The LBD was established in 2009 in the Department of Signal Processing. In 2016, it moved to Biomeditech (Institute of Biosciences and Medical Technologies of Tampere, Finland) located in the Sähkötalo Building. In 2019, we moved to the Arvo building, of Tampere University, where most of the members in similar areas of expertise of the Faculty of Medicine and Health Technology (MET) are located, including the distinguished scientist Howy Jacobs, with whom we will share lab space.

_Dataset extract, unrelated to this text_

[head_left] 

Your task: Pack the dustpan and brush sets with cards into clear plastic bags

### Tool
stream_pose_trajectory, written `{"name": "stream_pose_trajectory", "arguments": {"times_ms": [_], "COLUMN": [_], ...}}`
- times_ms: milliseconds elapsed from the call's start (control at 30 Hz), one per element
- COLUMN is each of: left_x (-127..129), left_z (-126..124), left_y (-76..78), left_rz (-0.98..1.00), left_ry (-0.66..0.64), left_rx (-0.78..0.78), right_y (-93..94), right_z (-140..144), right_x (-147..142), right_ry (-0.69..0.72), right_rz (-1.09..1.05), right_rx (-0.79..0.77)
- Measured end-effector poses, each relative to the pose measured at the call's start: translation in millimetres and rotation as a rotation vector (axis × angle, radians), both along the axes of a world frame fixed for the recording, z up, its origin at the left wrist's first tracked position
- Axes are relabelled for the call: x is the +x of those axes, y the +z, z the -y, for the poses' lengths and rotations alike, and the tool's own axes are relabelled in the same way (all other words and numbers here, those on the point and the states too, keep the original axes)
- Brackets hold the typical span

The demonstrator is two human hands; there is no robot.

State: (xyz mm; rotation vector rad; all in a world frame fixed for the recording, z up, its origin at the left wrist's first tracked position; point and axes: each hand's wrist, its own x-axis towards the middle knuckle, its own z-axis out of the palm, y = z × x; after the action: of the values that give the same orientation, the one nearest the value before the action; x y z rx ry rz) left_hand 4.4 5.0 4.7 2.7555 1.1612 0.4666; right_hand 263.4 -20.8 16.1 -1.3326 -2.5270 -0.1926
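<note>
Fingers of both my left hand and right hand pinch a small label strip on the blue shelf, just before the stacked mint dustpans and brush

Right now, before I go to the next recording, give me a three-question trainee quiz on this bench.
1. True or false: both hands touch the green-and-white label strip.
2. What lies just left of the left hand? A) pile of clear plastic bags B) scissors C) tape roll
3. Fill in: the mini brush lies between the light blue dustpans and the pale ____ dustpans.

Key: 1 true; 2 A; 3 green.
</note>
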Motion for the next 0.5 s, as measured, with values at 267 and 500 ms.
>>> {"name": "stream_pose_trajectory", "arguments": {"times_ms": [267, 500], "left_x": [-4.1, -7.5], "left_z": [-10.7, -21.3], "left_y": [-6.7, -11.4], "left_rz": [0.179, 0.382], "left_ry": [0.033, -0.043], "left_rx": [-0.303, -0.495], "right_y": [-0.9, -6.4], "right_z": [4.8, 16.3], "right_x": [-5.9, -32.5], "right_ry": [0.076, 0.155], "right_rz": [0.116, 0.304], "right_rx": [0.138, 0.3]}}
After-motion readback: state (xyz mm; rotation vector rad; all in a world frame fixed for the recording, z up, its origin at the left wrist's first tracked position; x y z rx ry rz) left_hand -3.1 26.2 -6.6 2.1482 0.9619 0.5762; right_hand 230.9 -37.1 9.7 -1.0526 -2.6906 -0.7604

Initially, our studies used computational and theoretical biology methods alone, such as detailed stochastic biophysical models and simulators of genetic circuits. In 2011, we setup a Cell and Molecular Biology Laboratory, specialized in live, single-cell, single-molecule imaging. This allowed us to combine theory and measurements. Currently, in addition to the above methodologies, we also conduct live single-cell, single-molecule microscopy and flow-cytometry measurements to study gene expression and genetic circuits dynamics, as well as other intracellular processes. Recently, we added RNAseq another valuable research tool. This has been possible due to having a highly multi-disciplinary group, that includes students with backgrounds in physics, theoretical biology, molecular and cell biology, biotechnology, biomedical engineering, signal processing, and computer science.

A detail description of some of our recent projects is available in Projects.

Above are movies produced in our lab, using time-lapse microscopy, to study cellular processes ranging from transcription dynamics to segregation of protein aggregates to the cell poles. (Left) We imaged nucleoids (red) and FtsZ proteins (green) during cell division. (Center) We observed RNAs production, one molecule at a time (bright spots), in a living cell. (Right) We observed the spatial distribution of MS2-GFP-RNA spots in live cells at 10 oC, to assess how low temperatures affect the dynamics of segregation of protein aggregates towards the cell poles.

This image illustrates a methodology used in several of our studies, which consists of microscopy measurements of RNA production dynamics, subsequently processed by state-of-the-art signal and image processing techniques, from which we design and test novel stochastic models of genes and genetic circuits expression and regulation.